*ABOUT THIS EXERCISE*: For the listing below, the answer is an exact retyping of the lines from the one with "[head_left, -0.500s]" through the one with "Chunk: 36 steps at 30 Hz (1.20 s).", both included, without pictures.

*DATA EXTRACT*:

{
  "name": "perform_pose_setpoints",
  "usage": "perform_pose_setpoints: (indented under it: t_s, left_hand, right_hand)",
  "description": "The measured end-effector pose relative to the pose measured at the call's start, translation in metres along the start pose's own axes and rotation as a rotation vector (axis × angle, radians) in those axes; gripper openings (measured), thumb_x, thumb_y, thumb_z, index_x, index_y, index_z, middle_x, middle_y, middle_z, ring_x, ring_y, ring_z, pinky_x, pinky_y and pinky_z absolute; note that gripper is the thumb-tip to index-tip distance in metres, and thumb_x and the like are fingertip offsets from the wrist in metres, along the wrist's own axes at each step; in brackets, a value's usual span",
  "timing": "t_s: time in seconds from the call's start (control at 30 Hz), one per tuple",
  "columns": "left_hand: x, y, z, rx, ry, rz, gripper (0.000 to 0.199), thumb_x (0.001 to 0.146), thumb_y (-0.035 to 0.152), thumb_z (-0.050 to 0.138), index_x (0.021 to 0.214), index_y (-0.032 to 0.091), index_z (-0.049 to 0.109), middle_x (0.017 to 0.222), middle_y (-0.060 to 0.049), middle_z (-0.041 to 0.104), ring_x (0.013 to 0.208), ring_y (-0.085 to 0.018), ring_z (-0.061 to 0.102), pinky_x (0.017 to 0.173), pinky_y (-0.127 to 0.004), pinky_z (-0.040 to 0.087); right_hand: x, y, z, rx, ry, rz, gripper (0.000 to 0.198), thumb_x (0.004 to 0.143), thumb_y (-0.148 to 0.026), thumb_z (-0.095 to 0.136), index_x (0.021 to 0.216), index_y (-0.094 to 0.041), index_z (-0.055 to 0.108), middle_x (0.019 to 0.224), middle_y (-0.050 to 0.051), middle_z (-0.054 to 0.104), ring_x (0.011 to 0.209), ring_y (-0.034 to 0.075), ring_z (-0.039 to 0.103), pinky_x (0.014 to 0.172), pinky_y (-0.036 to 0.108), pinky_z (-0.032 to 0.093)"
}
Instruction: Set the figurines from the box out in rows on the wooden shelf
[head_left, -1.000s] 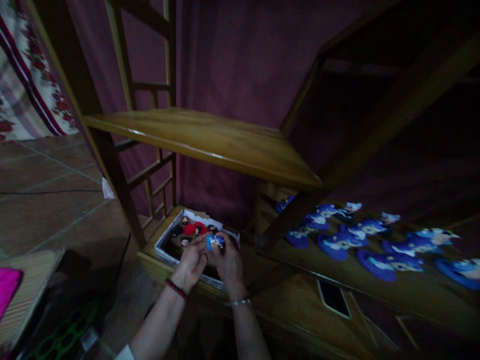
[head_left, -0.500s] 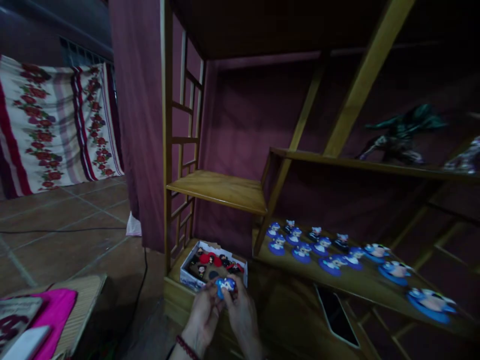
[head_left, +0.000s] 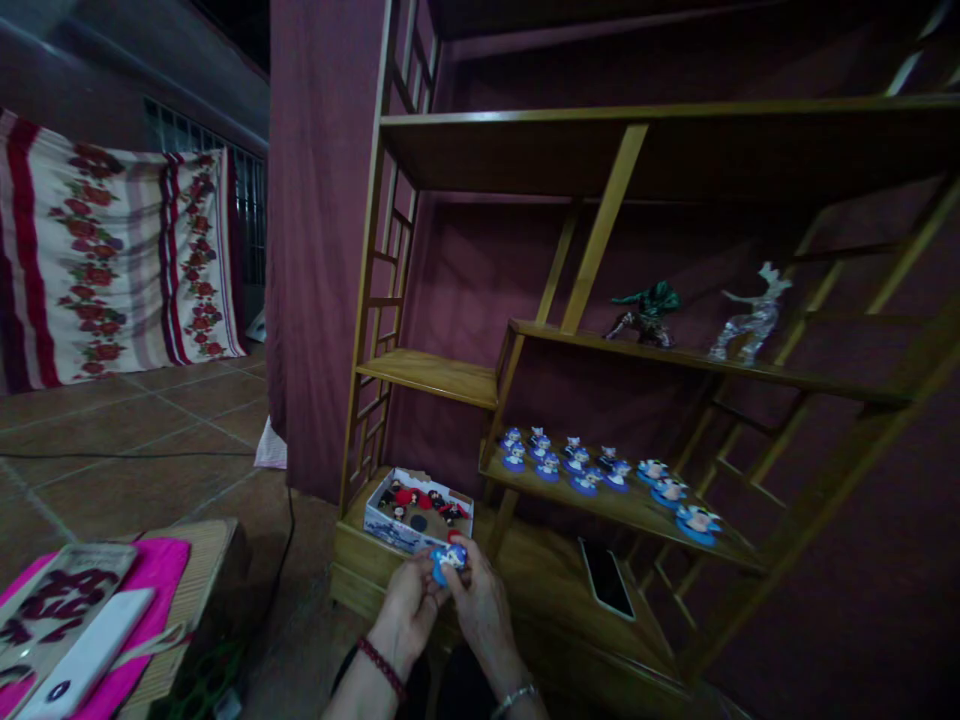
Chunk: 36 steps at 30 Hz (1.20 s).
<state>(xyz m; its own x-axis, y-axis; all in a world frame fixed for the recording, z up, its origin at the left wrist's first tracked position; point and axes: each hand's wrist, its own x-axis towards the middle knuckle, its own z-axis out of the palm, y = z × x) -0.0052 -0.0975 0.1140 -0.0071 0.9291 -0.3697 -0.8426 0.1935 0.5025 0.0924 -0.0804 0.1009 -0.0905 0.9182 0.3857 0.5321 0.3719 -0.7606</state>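
Between my two hands is a small blue and white figurine (head_left: 450, 560), held in front of the cardboard box. My left hand (head_left: 411, 598) grips it from the left with bent fingers. The fingers of my right hand (head_left: 480, 598) close on its other side. Just beyond them, a low open box (head_left: 390, 537) holds several red and black figurines (head_left: 412, 497). On the shelf to the right stand several more small figurines (head_left: 548, 466), many of them on round blue bases.
A wooden display rack (head_left: 442, 375) stands ahead. Its upper shelf carries a green figure (head_left: 646, 312) and a silvery figure (head_left: 752, 315). A phone-like dark slab (head_left: 606, 577) lies on the lower board. At the left are a bench with a pink cloth (head_left: 161, 565) and a white box (head_left: 97, 650).
The view has pulled back and swung, so more of the rack and the bench shows. Both hands still hold the blue and white figurine in front of the box.
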Motion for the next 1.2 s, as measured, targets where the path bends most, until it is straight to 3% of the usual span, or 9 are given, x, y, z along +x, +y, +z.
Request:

*YOUR RESPONSE*:
[head_left, -0.500s] 
[head_left, +0.000s] 
Chunk: 36 steps at 30 Hz (1.20 s).

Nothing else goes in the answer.